- Problem: Exact copies of the lines below are the goal; any images in them are dropped.

- Data:

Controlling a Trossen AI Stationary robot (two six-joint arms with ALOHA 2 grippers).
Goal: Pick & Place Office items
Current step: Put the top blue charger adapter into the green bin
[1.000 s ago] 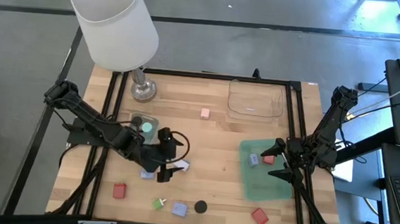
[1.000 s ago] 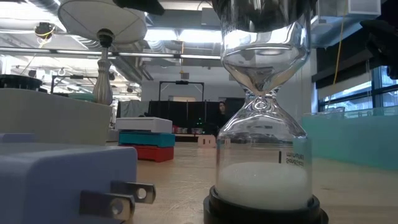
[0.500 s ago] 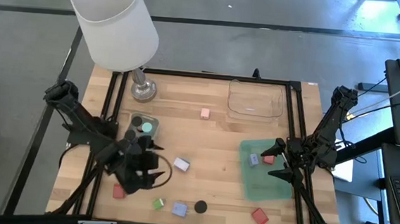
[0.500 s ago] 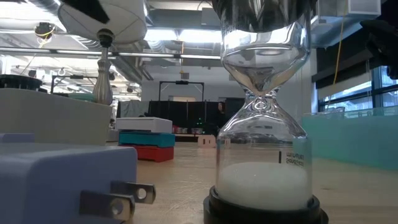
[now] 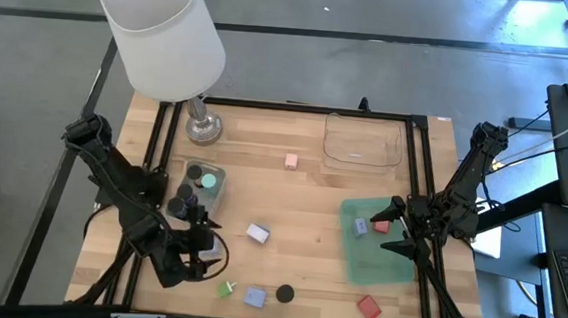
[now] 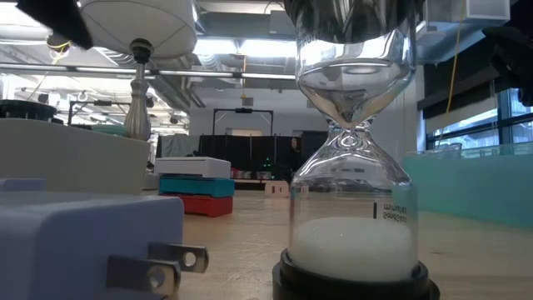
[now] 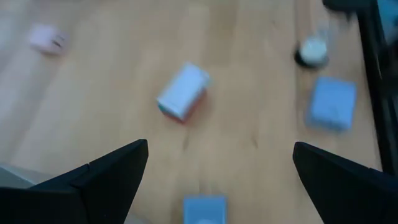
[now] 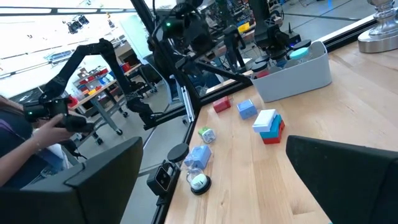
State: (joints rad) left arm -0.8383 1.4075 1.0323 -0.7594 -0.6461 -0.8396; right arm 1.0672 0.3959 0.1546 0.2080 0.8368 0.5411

- Output of the task:
Controlling a Trossen AI Stationary robot (two six-joint arms with ALOHA 2 grippers).
Goal: Pick & Place Office items
Current step: Put the top blue charger adapter into the green bin
[1.000 s ago] 
[1.000 s ago] 
[0.500 s ago] 
[0.500 s ago] 
[now] 
[now] 
[now] 
[now] 
State: (joints rad) left arm -0.8383 1.4075 1.0323 -0.7594 -0.6461 -0.8396; right arm 1.0672 0.3959 0.1546 0.2080 0.8368 0.5411

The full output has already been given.